O Supremo Tribunal Federal (STF) reconheceu a repercussão geral de um tema que vai uniformizar em todo o país o entendimento sobre o termo inicial da incidência da taxa Selic em débitos judiciais da Fazenda Pública.
A controvérsia será analisada no Recurso Extraordinário (RE) 1591585 (Tema 1.457), e envolve a definição de quando a correção monetária — que inclui atualização e juros pela Selic — deve começar a ser aplicada: se antes da citação do ente público ou apenas a partir do vencimento de cada parcela.
O caso teve origem em ação proposta por um servidor público federal contra o Instituto Federal de Educação, Ciência e Tecnologia Catarinense (IFC), na qual ele busca o pagamento de valores referentes à retribuição por titulação de doutor, no período de março de 2014 a junho de 2015, totalizando R$ 86,8 mil.
O Tribunal Regional Federal da 4ª Região (TRF4) entendeu que a Selic deve incidir a partir do vencimento de cada parcela. Já no recurso apresentado ao STF, o IFC sustenta que a aplicação antes da citação violaria a Emenda Constitucional 113/2021, argumentando que a mora do ente público só se configura quando há ciência formal da ação.

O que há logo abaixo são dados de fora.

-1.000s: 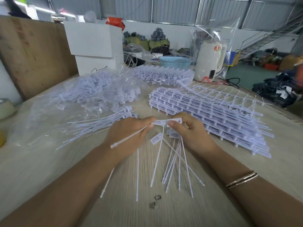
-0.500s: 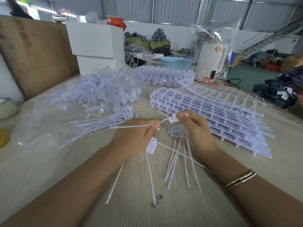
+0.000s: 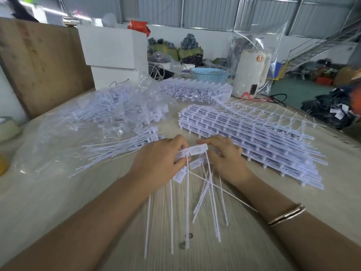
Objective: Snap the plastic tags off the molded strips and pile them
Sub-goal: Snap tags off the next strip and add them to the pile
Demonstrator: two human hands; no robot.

Ao analisar o caso, o presidente do STF, ministro Edson Fachin, destacou que a Emenda Constitucional 113/2021 não definiu expressamente o termo inicial da incidência da Selic, limitando-se a prever sua aplicação “uma única vez, até o efetivo pagamento”.
O ministro também ressaltou o impacto da controvérsia no Judiciário, citando dados da Advocacia-Geral da União (AGU) segundo os quais centenas de milhares de decisões previdenciárias são proferidas mensalmente no país, todas potencialmente afetadas pela definição do STF.
Diante da relevância jurídica e da multiplicidade de processos semelhantes, o Supremo reconheceu, por unanimidade, a existência de repercussão geral. A decisão de mérito ainda será julgada e deverá ser aplicada a todos os casos semelhantes no Judiciário brasileiro.